Nunca ouvi crítico, sommelier, revista, formador de opinião etc. se revoltar e abrir o verbo para criticar os preços abusivos dos vinhos nacionais.

 Há, isto sim, uma panelinha, muito bem orquestrada sempre disposta a lamber as botas dos produtores e importadores em troca de algumas migalhas e pequenos favores.

 
  Nossos eno-líderes, do alto de seus pedestais (de barro?), elogiam e nos aconselham vinhos que eles bebem somente de graça em degustações e bocas-livres patrocinadas pelos predadores nacionais.

O mais recente e emblemático exemplo de desonestidade intelectual foi protagonizado pelo Beato-Salu-Espaguete que considera “uma aberração de tão bom” um vinho de Cocalzinho.

 
Grande sommelier, que já falou tantas besteiras, continua idolatrado até nas páginas amarelas (de vergonha?) da Veja.

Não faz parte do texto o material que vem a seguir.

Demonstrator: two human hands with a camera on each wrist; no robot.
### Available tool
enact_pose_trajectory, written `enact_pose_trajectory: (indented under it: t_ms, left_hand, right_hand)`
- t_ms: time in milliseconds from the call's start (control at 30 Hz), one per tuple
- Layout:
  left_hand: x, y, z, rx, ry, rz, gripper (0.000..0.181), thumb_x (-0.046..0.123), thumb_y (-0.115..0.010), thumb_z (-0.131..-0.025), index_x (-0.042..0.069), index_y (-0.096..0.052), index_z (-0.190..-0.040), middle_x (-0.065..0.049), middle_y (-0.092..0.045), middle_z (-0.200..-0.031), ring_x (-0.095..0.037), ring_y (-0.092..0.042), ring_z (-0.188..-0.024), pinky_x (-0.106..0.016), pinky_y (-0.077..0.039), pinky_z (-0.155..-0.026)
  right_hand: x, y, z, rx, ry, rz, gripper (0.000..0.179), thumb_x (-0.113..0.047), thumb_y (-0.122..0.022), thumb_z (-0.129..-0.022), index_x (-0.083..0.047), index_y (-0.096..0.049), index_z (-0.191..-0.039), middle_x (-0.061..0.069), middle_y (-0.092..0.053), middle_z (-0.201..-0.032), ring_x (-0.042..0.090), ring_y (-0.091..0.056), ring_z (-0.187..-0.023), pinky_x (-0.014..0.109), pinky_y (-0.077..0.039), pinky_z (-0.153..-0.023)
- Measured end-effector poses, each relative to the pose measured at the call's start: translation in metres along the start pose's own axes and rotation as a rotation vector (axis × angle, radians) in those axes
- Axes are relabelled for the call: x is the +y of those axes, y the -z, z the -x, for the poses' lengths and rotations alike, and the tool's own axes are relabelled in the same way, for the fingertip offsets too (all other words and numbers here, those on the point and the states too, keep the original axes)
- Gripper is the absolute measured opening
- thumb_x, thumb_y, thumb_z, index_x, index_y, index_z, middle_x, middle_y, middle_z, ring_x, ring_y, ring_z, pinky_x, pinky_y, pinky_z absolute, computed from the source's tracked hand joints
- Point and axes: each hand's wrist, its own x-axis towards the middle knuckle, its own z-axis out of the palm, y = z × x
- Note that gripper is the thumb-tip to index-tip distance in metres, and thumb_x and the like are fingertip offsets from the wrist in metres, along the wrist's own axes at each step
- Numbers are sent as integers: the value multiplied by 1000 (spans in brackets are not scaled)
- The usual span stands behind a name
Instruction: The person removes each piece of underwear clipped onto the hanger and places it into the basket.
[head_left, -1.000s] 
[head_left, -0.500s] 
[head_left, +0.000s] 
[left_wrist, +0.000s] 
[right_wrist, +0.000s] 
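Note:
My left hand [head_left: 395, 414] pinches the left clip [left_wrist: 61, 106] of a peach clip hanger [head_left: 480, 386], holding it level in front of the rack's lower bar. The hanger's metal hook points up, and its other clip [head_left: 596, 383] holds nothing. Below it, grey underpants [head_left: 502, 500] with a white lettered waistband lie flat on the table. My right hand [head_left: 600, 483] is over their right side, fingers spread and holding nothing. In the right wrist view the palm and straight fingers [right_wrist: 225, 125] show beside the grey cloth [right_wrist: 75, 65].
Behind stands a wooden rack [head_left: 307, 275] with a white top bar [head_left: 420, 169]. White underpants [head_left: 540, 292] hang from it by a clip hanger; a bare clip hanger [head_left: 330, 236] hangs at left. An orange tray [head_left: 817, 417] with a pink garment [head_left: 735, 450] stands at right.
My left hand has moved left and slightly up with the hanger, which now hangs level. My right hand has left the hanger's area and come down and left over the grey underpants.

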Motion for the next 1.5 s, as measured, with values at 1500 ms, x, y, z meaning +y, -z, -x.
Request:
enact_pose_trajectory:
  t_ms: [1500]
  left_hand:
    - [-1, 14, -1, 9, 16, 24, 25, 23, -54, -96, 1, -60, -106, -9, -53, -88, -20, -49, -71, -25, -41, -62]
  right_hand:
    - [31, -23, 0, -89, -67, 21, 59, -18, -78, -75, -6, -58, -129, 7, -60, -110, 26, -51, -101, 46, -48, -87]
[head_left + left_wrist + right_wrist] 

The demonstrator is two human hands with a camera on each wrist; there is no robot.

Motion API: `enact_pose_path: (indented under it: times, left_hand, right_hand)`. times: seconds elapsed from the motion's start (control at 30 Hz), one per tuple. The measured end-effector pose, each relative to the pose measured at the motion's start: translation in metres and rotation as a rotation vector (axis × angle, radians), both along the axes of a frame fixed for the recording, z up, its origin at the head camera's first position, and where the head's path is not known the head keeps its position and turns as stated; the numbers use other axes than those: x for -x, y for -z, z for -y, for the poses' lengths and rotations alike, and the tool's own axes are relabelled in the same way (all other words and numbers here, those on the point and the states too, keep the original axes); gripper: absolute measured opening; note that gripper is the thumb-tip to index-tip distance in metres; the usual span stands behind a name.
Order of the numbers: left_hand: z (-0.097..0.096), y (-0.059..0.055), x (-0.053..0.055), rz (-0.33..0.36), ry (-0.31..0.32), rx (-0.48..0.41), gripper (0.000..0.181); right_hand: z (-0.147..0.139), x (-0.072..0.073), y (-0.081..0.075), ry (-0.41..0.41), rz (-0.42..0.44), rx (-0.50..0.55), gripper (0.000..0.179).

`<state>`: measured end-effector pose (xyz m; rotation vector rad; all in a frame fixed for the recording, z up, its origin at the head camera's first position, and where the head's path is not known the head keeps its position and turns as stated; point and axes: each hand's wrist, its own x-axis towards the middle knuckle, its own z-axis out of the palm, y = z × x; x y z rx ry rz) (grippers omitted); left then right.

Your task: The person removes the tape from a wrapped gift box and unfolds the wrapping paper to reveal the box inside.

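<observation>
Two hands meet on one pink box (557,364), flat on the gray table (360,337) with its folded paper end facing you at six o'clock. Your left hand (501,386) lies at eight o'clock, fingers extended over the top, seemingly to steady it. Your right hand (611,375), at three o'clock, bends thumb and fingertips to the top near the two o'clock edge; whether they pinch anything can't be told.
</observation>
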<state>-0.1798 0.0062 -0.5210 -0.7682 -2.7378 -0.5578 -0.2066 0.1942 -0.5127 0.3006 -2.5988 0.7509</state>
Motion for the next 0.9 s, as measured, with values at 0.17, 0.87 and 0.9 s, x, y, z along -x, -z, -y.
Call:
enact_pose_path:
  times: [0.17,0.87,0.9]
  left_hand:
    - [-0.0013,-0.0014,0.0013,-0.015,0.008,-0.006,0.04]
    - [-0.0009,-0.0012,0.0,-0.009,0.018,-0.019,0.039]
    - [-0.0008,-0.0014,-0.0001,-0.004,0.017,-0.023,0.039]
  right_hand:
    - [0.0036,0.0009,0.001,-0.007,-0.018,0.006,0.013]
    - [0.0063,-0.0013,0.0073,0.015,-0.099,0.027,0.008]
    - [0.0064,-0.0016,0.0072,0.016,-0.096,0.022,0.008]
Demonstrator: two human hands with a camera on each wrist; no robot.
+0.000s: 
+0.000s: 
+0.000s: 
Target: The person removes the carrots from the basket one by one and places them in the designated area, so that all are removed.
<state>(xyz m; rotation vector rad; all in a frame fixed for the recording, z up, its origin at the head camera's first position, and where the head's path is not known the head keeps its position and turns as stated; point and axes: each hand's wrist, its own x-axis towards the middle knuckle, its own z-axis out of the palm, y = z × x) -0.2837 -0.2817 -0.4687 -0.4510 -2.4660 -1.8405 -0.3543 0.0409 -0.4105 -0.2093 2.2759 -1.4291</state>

É sempre bom lembrar que a “aberração de tão bom” em 2013 custava R$ 65 e hoje não sai por menos de R$ 175.

Para se ter uma ideia da picaretagem, saibam que o Carrefour está vendendo “Hermitage” e “Côte Rôtie” por R$ 199.

Querem vomitar mais um pouco?

Leiam

Nosso ministro penaliza todos os enófilos brasileiros para, segundo ele, preservar os empregos de um setor que não preserva nossos bolsos.

O número de vinícolas, espalhadas pelo Brasil, não chega a 1.300 (na Itália são mais de 300 mil).

 Nossos jurássicos viticultores teimam em vinificar 80% da produção nacional com uvas não viníferas e nosso ministro nos condena a continuar bebendo Sangue de Boi, Mioranza, Cantina da Serra, Goes, Dom Bosco, Galiotto, Chapinha e outra porcarias.
 

Graças ao protecionismo, que ajuda alguns e ferra milhões, vamos continuar pagando horrores por vinhos “Aberração de tão bosta”

Meu muito obrigado ao ministro e a todos os nossos incorruptíveis formadores de opinião.

O Arrebola tem razão: O mundo do vinho no Brasil está mudando…para pior, bem pior.